To do:
How many separate lines of the data contain "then"? Give the count and nothing else.

==== Supplied information ====

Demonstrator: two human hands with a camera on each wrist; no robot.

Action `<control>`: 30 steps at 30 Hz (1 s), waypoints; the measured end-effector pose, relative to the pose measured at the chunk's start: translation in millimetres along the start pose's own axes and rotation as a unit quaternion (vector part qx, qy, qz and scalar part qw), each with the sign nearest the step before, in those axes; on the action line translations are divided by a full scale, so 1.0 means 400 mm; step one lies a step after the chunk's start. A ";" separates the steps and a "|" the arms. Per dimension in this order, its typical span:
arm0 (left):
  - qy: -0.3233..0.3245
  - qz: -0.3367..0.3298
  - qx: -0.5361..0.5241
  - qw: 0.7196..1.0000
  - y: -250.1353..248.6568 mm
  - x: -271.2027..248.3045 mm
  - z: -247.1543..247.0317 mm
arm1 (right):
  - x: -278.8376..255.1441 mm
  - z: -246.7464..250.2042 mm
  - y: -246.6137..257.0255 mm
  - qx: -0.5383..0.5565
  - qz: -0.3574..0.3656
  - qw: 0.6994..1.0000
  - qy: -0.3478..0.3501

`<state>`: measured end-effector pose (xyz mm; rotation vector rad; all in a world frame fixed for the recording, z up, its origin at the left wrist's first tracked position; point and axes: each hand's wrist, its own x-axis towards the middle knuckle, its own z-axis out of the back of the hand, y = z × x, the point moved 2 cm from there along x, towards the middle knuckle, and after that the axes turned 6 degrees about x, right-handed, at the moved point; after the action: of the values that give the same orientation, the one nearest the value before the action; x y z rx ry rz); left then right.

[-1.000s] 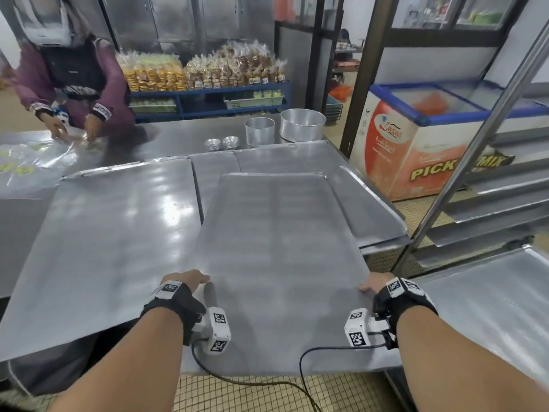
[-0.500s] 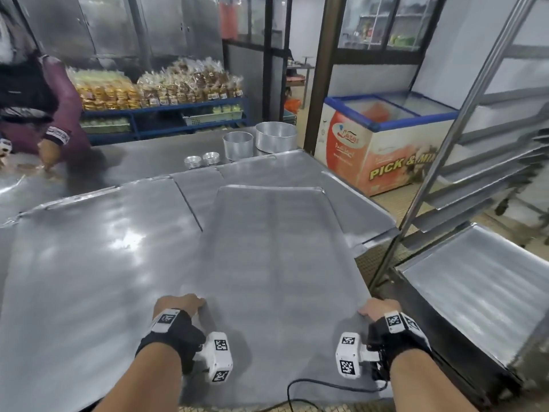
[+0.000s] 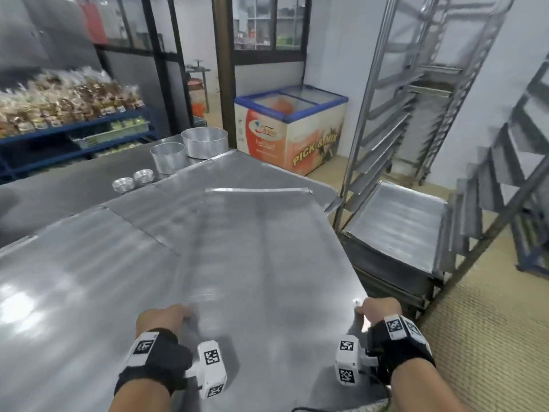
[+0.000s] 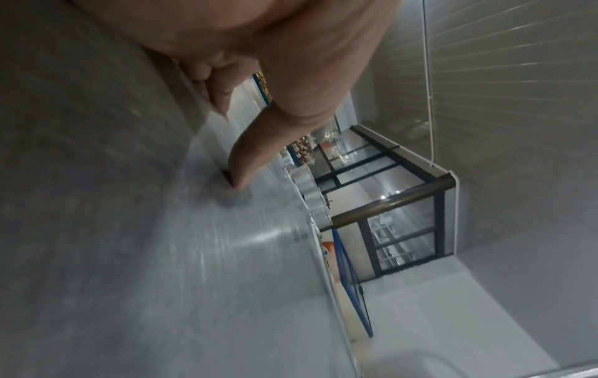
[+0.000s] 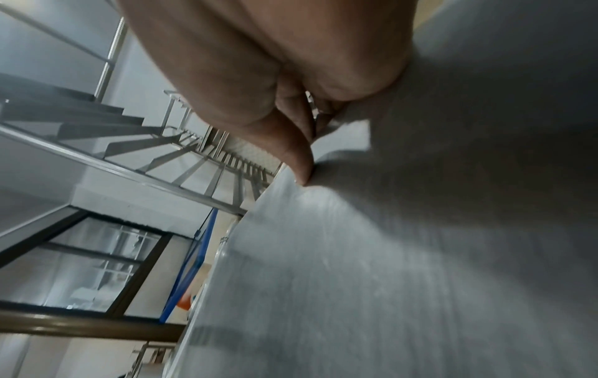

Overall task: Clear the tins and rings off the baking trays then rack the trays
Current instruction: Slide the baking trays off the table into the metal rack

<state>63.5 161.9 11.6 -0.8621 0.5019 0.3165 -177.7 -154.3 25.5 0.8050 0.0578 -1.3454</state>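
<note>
Nearest, the left hand (image 3: pixel 162 318) grips the near left edge of a bare baking tray (image 3: pixel 261 263), thumb (image 4: pixel 255 151) pressed on top with the other fingers curled beneath. The right hand (image 3: pixel 377 310) pinches the tray's near right corner, thumb (image 5: pixel 291 151) on top. The tray stretches away between both hands, overlapping other trays (image 3: pixel 74 278) left of the left hand. Beyond and right of the right hand stands the tray rack (image 3: pixel 386 138), one tray (image 3: pixel 398 224) low in it. Far ahead of the left hand sit two small tins (image 3: pixel 133 181), a ring (image 3: pixel 167 157) and a round cake tin (image 3: pixel 205 142) on the steel table (image 3: pixel 59 188).
</note>
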 end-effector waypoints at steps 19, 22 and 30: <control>0.142 -0.112 0.078 0.981 -0.193 -0.117 -0.298 | -0.135 0.197 -0.315 0.222 -0.136 0.949 -0.177; 0.141 -0.135 0.078 0.978 -0.237 -0.110 -0.371 | -0.111 0.219 -0.370 0.321 -0.155 0.915 -0.186; 0.173 -0.170 0.155 0.958 -0.353 -0.149 -0.533 | -0.023 0.276 -0.451 0.334 -0.241 0.895 -0.172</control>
<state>16.2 -96.4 17.8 -0.6823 0.6935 -0.2306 -382.8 -207.3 24.3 1.1546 -0.5463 -2.0100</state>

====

Response area:
2